Mar 24: Patrick Charbonneau

Duke Univ., Department of Chemistry

Geometrical Frustration: the Case of 4d Hard Spheres

Most glasses form under conditions where the thermodynamically stable state of the system is crystalline. Good glass formers should therefore be poor crystallizers. Geometrical frustration is one of the factors that prevent the formation of ordered phases and therefore help glass formation. Simple liquids are often considered frustrated because the five-fold symmetry of icosahedral clusters cannot tile a regular lattice. This contrasts with what happens in a fluid of two-dimensional disks, where hexagonal order is both locally and globally preferred and where crystallization is particularly easy. Yet the nature of 3d frustration is ambiguous. To resolve the ambiguity and learn more about the structure of simple liquids, we explore the properties four-dimensional hard spheres. Bring your imagination.

Host: Karen Daniels

Apr 7: Volodymyr Babin

Roland/Sagui Group, NCSU Physics

Molecular Dynamics and Free Energies

I am going to briefly overview the molecular dynamics approach and then to talk about the activities pursued in our group. In particular, I am going to focus on the non-equilibrium methods targeting the computation of the free energy surface of a reaction coordinate that have become popular over the past few years.
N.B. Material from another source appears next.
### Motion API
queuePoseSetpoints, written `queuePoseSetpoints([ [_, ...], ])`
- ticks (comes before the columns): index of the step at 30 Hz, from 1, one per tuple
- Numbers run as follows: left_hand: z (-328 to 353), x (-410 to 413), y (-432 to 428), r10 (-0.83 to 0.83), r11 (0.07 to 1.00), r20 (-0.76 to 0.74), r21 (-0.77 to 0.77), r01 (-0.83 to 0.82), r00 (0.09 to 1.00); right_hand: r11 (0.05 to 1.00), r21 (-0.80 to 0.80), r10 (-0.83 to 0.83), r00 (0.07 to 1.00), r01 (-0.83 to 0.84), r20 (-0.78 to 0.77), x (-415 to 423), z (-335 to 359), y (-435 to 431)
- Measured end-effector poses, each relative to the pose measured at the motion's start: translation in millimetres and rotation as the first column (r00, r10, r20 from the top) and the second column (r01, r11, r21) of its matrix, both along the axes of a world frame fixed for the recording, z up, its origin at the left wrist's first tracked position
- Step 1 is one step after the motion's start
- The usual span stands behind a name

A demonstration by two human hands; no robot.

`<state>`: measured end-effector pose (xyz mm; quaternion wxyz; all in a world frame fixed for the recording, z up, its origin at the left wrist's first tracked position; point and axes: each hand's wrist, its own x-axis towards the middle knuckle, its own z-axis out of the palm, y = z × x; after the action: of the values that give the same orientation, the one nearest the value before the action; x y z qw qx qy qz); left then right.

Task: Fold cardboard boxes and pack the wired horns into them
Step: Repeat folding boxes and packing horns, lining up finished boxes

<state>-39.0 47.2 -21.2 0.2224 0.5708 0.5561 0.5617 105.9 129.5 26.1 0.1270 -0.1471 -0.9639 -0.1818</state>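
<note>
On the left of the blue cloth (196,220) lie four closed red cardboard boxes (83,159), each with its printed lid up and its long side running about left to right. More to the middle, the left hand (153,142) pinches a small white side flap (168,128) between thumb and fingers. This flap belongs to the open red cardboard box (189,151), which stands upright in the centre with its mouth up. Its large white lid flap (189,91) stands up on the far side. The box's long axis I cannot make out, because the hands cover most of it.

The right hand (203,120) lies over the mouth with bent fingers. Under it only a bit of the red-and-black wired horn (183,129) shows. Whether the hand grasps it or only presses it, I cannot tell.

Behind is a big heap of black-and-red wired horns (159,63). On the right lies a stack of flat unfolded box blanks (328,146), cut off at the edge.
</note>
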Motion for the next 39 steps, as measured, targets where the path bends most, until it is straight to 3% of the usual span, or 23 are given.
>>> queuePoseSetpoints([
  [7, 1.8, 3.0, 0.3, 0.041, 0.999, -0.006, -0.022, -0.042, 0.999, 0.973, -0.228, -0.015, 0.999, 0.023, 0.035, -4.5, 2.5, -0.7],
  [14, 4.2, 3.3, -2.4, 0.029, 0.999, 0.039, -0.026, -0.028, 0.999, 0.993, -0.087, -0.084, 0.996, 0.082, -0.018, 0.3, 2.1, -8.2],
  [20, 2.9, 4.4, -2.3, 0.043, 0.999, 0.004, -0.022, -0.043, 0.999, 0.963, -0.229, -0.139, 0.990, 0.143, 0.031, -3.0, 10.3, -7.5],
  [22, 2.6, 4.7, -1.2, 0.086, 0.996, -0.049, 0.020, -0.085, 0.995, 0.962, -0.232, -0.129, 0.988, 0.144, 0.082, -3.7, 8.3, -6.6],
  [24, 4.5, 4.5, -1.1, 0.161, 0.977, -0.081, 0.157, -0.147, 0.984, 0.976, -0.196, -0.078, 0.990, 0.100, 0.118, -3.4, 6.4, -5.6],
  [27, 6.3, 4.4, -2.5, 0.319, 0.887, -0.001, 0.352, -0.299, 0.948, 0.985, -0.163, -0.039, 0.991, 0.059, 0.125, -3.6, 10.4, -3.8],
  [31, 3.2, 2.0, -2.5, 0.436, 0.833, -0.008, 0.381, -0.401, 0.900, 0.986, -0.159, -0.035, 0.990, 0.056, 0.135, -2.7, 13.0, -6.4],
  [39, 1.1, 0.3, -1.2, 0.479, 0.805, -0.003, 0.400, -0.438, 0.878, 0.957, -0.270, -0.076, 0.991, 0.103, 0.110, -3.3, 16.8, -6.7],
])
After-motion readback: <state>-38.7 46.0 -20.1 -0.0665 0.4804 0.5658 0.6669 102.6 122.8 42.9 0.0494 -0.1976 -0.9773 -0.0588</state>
The methods in this category use the history of the sampling process to bias the simulation thus forcing it to explore as of yet unexplored values of the reaction coordinate. In context of molecular dynamics the idea was first introduced by the local elevation method by Huber, Torda and van Gunsteren (the Wang-Landau algorithm employs similar ideas in context of Monte Carlo simulations). More recent approaches include the adaptive-force bias method, and the non-equilibrium metadynamics. Our group has developed yet another variation on the same theme (adaptively biased molecular dynamics) that benefits from a smoother biasing potential and replica exchange mechanism. I am going to present the method along with some examples.

Apr 14 : Diana Streng

Riehn Lab, NCSU Physics

The Nanofluidic Analysis of Chromatin

DNA is the carrier of all genetic information within a cell. Within eukaryotic cells DNA is efficiently packed into chromatin through the formation of a complex of DNA and histone proteins. This complex is called chromatin. Because of the formation of chromatin, DNA is extraordinarily condensed in eukaryotic cells. This condensation leads to a very limited resolution of optical techniques that investigate the structure and function of DNA by attaching fluorescent markers. It would thus be of considerable utility to develop a method for stretching chromatin to a predictable extension, so that a direct relationship between base pair number and spatial location is obtained. Such methods exist for bare DNA, but not chromatin. I investigate methods for stretching chromatin using surface and nanofluidic stretching. My results indicate that nanofluidic stretching of chromatin may become useful for future studies that aim to directly image epigenetic modifications on chromatin molecules.

Apr 28: John J. Sakon

Weninger Lab, NCSU Physics

Studying Conformation and Dynamics of Individual Proteins in Live Cells using Single Molecule FRET

This talk reports progress towards the use of single molecule fluorescence resonance energy transfer (smFRET) in the cytoplasmic environment of live cells to study individual proteins. Recombinantly expressed, externally dye-labeled SNARE proteins were microinjected into cultured cells, tracked and imaged to observe real-time conformational dynamics. We discuss the many obstacles that lower signal:noise in vivo (cellular and coverslip autofuorescence, dye photobleaching) and our methods for overcoming them. Initial findings and the applications for this technique will also be discussed.